Record number of mutilated dolphins wash up along French Atlantic coast

Environmental campaigner’s estimate that over 1,100 dolphins have been found since January, the highest number in 40 years.

  • 02 April 2019
  • Camilla Watkiss

Environmental campaigner’s estimate that over 1,100 dolphins have been found since January, the highest number in 40 years.

The dolphins were found with devastating injures, thought to have occurred as they tried to free themselves from fishing nets. Although the cause of death is not known, it is thought that fishing trawlers catching sea bass off the Atlantic coast may be to blame. The dolphins get trapped in the wake of massive trawler nets and then sustain catastrophic injuries as they try to escape or when attempts are made by trawlers to cut them free. Dolphins are mammals and need to get to the surface to breathe, so when they become trapped in fishing nets they can suffocate.

The real figure of dolphin deaths could be up to 10 times higher as many bodies sink without a trace. Lamya Essemlali, the president of the ecology campaign group Sea Shepherd, believes that the real death toll was probably between 6,500 and 10,000 dolphins a year and is increasing at “such an alarming rate they could drive the European dolphin population to extinction.”

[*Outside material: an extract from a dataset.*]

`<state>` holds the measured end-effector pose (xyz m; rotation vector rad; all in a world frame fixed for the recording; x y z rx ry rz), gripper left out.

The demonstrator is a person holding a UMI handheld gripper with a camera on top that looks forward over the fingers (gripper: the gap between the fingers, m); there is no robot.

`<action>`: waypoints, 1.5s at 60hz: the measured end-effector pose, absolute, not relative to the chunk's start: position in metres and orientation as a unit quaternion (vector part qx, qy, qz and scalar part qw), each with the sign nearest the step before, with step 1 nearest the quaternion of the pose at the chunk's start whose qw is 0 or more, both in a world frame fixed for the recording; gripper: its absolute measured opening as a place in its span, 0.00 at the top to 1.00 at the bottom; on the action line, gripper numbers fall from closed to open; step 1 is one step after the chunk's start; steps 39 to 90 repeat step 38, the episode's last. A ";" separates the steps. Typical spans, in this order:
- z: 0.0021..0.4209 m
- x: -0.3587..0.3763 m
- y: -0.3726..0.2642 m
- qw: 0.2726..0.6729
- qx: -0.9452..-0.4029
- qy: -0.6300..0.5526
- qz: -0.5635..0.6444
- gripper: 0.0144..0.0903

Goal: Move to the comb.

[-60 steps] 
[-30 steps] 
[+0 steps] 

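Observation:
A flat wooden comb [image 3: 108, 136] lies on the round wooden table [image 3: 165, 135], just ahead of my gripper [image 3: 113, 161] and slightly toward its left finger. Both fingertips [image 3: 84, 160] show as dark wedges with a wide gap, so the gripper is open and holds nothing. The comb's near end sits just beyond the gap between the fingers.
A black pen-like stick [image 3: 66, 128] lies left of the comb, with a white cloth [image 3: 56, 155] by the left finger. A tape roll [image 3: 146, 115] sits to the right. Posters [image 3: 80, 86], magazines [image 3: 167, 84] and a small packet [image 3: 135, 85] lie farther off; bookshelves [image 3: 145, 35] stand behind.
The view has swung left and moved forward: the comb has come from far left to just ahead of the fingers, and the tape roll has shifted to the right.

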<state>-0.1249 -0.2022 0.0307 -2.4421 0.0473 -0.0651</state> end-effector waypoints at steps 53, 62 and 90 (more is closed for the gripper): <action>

“Already in three months, we have beaten last year’s record, which was up from 2017 and even that was the highest in 40 years.” Stated Willy Daubin, of La Rochelle University’s National Center for Scientific Research.

According to the European Commission global seafood consumption has more than doubled in the past 50 years and it seems that the dolphins are paying the price for our increased demand for fish.

As campaigners look to the French Government for action, François de Rugy, The French agriculture minister, has announced a plan to fit fishing nets with acoustic “pingers” to warn off dolphins but it is thought that many trawlers do not activate these “pingers” as they fear it many deter the fish.